■ **What the task requires**: Look for the word "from" in the material below. Copy each line that has it.

■ **Collected data**:
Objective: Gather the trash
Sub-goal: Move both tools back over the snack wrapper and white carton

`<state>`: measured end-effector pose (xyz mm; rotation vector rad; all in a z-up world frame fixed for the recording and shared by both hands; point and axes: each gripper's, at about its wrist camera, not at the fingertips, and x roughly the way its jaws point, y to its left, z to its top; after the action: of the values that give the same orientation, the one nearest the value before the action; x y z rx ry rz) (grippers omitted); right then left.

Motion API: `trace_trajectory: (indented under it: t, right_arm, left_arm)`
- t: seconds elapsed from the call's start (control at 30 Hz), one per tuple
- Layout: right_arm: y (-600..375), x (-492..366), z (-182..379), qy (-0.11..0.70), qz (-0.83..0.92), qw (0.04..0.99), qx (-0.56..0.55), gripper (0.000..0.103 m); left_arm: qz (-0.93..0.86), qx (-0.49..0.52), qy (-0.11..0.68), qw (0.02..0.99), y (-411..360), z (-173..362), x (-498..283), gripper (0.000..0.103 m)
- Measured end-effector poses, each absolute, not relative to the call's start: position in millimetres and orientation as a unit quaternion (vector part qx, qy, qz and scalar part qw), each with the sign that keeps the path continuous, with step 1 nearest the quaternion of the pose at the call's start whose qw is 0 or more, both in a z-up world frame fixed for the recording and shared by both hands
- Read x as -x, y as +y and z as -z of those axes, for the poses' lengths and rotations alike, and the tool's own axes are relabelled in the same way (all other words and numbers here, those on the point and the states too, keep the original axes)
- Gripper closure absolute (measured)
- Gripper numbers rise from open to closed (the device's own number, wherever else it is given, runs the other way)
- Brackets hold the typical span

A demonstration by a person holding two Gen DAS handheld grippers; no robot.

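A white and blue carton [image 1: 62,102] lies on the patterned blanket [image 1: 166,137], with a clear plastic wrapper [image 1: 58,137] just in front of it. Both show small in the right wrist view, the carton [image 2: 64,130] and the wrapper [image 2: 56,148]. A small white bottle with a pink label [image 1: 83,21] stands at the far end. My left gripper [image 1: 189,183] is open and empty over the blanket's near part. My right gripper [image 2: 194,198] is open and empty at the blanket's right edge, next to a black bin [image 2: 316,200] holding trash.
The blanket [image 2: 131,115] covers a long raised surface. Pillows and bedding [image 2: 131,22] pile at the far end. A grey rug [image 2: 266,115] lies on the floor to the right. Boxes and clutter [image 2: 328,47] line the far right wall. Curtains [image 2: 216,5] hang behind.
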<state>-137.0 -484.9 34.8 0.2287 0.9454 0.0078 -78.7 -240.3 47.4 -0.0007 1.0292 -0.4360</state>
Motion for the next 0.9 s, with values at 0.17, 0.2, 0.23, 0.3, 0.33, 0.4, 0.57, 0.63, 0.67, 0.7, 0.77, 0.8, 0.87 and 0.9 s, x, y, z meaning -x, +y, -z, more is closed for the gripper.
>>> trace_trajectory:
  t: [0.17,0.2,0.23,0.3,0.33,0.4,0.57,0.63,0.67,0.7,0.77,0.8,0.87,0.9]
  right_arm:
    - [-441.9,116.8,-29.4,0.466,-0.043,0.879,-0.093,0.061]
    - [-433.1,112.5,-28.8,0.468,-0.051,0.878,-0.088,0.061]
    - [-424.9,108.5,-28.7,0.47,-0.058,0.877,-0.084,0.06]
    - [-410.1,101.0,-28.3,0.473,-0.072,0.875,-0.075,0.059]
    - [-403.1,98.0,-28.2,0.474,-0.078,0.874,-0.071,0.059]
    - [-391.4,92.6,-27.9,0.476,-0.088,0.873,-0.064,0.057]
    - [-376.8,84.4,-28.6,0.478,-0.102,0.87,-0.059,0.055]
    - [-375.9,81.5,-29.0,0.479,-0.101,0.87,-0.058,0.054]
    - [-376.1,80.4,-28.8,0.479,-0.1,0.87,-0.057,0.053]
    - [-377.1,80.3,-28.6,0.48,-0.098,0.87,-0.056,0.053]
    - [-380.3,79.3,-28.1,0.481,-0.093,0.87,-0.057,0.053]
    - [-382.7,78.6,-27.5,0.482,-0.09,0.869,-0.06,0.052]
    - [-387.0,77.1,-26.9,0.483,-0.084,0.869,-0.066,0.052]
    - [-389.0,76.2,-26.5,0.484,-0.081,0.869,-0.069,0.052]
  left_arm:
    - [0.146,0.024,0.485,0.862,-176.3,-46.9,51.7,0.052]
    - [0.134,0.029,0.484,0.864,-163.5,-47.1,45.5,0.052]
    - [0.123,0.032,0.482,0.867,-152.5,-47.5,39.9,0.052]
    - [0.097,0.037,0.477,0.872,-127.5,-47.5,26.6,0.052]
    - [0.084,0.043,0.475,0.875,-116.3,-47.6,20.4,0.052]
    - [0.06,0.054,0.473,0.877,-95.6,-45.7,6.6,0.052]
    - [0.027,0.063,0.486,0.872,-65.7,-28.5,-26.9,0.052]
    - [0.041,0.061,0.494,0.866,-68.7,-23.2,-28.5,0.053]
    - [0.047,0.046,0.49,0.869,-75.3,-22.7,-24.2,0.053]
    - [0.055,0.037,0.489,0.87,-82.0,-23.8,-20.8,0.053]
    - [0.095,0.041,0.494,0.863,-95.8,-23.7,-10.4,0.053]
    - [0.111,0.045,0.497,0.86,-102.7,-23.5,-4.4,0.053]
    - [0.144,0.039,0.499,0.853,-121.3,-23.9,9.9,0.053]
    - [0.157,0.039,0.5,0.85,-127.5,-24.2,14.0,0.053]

■ **Solution for this exercise**:
- t: seconds elapsed from the call's start (control at 30 Hz), one per tuple
- Gripper numbers rise from open to closed (the device's own number, wherever else it is given, runs the other way)

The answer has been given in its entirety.